§ **YOUR GOAL**:
Output every entry verbatim.

▬▬▬

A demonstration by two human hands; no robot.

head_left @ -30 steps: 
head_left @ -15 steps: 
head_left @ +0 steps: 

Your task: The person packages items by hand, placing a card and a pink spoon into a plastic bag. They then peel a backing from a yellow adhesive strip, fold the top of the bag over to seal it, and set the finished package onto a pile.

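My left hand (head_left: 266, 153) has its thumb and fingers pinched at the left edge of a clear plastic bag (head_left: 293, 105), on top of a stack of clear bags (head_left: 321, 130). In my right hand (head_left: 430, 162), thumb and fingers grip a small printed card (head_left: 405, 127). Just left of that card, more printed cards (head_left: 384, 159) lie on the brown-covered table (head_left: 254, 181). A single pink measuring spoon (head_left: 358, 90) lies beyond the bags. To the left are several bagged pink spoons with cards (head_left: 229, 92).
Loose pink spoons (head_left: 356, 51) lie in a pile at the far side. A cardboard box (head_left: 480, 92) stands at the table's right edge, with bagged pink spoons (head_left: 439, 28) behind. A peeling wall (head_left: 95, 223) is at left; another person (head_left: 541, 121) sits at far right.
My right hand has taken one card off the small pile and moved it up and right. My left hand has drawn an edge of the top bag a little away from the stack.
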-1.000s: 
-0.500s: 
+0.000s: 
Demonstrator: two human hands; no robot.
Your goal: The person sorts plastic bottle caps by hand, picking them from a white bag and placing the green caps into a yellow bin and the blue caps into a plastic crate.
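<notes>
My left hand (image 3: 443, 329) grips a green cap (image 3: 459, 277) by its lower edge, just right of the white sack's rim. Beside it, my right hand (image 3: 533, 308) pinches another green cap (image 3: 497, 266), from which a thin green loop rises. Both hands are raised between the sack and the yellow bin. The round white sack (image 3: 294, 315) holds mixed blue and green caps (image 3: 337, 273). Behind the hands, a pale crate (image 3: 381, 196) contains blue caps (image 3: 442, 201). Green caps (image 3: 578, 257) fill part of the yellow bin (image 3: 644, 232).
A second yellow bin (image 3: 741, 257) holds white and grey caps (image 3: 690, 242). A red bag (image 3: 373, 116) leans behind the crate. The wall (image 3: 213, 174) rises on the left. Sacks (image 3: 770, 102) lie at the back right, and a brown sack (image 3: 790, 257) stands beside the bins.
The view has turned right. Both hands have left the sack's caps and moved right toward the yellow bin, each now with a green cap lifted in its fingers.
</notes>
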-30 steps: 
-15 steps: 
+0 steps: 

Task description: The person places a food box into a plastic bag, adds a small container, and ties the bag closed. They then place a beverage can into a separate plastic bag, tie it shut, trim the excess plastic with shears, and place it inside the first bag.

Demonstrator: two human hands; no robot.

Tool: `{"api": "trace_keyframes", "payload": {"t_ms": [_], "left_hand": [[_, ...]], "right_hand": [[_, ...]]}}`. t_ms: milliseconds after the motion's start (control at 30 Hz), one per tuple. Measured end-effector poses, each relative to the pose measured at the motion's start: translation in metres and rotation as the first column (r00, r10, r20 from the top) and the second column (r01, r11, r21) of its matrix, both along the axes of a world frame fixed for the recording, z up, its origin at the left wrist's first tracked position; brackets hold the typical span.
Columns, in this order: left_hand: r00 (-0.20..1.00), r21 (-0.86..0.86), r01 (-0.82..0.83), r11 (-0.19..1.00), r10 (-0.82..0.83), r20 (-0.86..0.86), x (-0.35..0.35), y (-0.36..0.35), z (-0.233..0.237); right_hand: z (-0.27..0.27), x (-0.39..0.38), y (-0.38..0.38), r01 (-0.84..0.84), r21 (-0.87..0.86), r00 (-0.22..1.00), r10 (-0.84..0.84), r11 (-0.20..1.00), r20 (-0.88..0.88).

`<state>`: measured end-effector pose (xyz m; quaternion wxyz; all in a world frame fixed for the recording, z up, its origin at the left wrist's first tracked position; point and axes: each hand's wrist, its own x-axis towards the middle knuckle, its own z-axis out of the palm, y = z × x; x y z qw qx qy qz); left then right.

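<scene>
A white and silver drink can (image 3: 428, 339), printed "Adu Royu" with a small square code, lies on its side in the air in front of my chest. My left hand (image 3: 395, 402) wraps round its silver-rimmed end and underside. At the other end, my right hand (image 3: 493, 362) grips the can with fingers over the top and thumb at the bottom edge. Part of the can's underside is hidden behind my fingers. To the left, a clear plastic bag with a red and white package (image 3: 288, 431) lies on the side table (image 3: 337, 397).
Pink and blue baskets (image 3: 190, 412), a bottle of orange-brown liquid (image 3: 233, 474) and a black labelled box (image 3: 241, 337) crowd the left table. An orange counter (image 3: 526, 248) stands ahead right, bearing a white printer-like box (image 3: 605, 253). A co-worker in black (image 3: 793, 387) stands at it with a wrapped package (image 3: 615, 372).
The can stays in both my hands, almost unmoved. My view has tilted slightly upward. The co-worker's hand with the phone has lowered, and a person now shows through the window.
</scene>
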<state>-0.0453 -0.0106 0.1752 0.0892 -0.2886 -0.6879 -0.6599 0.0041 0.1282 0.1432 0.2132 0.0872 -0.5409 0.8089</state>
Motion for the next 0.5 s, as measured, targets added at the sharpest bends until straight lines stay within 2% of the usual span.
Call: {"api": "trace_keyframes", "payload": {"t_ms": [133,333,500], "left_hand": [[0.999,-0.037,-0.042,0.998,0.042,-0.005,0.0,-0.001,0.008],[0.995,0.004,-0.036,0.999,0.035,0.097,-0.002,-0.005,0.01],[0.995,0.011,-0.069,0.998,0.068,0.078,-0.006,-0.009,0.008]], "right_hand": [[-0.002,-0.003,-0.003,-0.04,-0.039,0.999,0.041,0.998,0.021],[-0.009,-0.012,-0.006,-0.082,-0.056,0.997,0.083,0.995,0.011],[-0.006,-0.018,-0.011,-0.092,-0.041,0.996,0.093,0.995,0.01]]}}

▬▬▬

§ **COMPLETED TASK**:
A demonstration by two human hands; no robot.

head_left @ -30 steps: 
head_left @ -15 steps: 
head_left @ +0 steps: 

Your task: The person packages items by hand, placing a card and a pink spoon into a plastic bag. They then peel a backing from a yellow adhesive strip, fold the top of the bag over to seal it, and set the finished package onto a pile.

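My left hand (head_left: 266, 153) has its thumb and fingers pinched at the left edge of a clear plastic bag (head_left: 293, 105), on top of a stack of clear bags (head_left: 321, 130). In my right hand (head_left: 430, 162), thumb and fingers grip a small printed card (head_left: 405, 127). Just left of that card, more printed cards (head_left: 384, 159) lie on the brown-covered table (head_left: 254, 181). A single pink measuring spoon (head_left: 358, 90) lies beyond the bags. To the left are several bagged pink spoons with cards (head_left: 229, 92).
Loose pink spoons (head_left: 356, 51) lie in a pile at the far side. A cardboard box (head_left: 480, 92) stands at the table's right edge, with bagged pink spoons (head_left: 439, 28) behind. A peeling wall (head_left: 95, 223) is at left; another person (head_left: 541, 121) sits at far right.
My right hand has taken one card off the small pile and moved it up and right. My left hand has drawn an edge of the top bag a little away from the stack.
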-1.000s: 
-0.500s: 
+0.000s: 
Demonstrator: two human hands; no robot.
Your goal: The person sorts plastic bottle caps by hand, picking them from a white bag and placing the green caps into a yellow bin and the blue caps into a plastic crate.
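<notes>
My left hand (image 3: 443, 329) grips a green cap (image 3: 459, 277) by its lower edge, just right of the white sack's rim. Beside it, my right hand (image 3: 533, 308) pinches another green cap (image 3: 497, 266), from which a thin green loop rises. Both hands are raised between the sack and the yellow bin. The round white sack (image 3: 294, 315) holds mixed blue and green caps (image 3: 337, 273). Behind the hands, a pale crate (image 3: 381, 196) contains blue caps (image 3: 442, 201). Green caps (image 3: 578, 257) fill part of the yellow bin (image 3: 644, 232).
A second yellow bin (image 3: 741, 257) holds white and grey caps (image 3: 690, 242). A red bag (image 3: 373, 116) leans behind the crate. The wall (image 3: 213, 174) rises on the left. Sacks (image 3: 770, 102) lie at the back right, and a brown sack (image 3: 790, 257) stands beside the bins.
The view has turned right. Both hands have left the sack's caps and moved right toward the yellow bin, each now with a green cap lifted in its fingers.
</notes>
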-30 steps: 
-15 steps: 
+0 steps: 

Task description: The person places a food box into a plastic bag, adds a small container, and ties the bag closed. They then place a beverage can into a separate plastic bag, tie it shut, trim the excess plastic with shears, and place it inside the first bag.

Demonstrator: two human hands; no robot.

Tool: `{"api": "trace_keyframes", "payload": {"t_ms": [_], "left_hand": [[_, ...]], "right_hand": [[_, ...]]}}`. t_ms: milliseconds after the motion's start (control at 30 Hz), one per tuple. Measured end-effector poses, each relative to the pose measured at the motion's start: translation in metres and rotation as the first column (r00, r10, r20 from the top) and the second column (r01, r11, r21) of its matrix, both along the axes of a world frame fixed for the recording, z up, its origin at the left wrist's first tracked position; brackets hold the typical span.
Columns, in this order: left_hand: r00 (-0.20..1.00), r21 (-0.86..0.86), r01 (-0.82..0.83), r11 (-0.19..1.00), r10 (-0.82..0.83), r20 (-0.86..0.86), x (-0.35..0.35), y (-0.36..0.35), z (-0.233..0.237); right_hand: z (-0.27..0.27), x (-0.39..0.38), y (-0.38..0.38), r01 (-0.84..0.84), r21 (-0.87..0.86), r00 (-0.22..1.00), r10 (-0.84..0.84), r11 (-0.20..1.00), r20 (-0.88..0.88).

`<state>`: measured end-effector pose (xyz m; quaternion wxyz; all in a world frame fixed for the recording, z up, its origin at the left wrist's first tracked position; point and axes: each hand's wrist, its own x-axis towards the middle knuckle, its own z-axis out of the palm, y = z × x; x y z qw qx qy qz); left then right.

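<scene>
A white and silver drink can (image 3: 428, 339), printed "Adu Royu" with a small square code, lies on its side in the air in front of my chest. My left hand (image 3: 395, 402) wraps round its silver-rimmed end and underside. At the other end, my right hand (image 3: 493, 362) grips the can with fingers over the top and thumb at the bottom edge. Part of the can's underside is hidden behind my fingers. To the left, a clear plastic bag with a red and white package (image 3: 288, 431) lies on the side table (image 3: 337, 397).
Pink and blue baskets (image 3: 190, 412), a bottle of orange-brown liquid (image 3: 233, 474) and a black labelled box (image 3: 241, 337) crowd the left table. An orange counter (image 3: 526, 248) stands ahead right, bearing a white printer-like box (image 3: 605, 253). A co-worker in black (image 3: 793, 387) stands at it with a wrapped package (image 3: 615, 372).
The can stays in both my hands, almost unmoved. My view has tilted slightly upward. The co-worker's hand with the phone has lowered, and a person now shows through the window.
</scene>
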<state>-0.0453 -0.0106 0.1752 0.0892 -0.2886 -0.6879 -0.6599 0.0041 0.1282 0.1432 0.2132 0.0872 -0.5409 0.8089</state>
Motion for the next 0.5 s, as measured, targets added at the sharpest bends until straight lines stay within 2% of the usual span.
Call: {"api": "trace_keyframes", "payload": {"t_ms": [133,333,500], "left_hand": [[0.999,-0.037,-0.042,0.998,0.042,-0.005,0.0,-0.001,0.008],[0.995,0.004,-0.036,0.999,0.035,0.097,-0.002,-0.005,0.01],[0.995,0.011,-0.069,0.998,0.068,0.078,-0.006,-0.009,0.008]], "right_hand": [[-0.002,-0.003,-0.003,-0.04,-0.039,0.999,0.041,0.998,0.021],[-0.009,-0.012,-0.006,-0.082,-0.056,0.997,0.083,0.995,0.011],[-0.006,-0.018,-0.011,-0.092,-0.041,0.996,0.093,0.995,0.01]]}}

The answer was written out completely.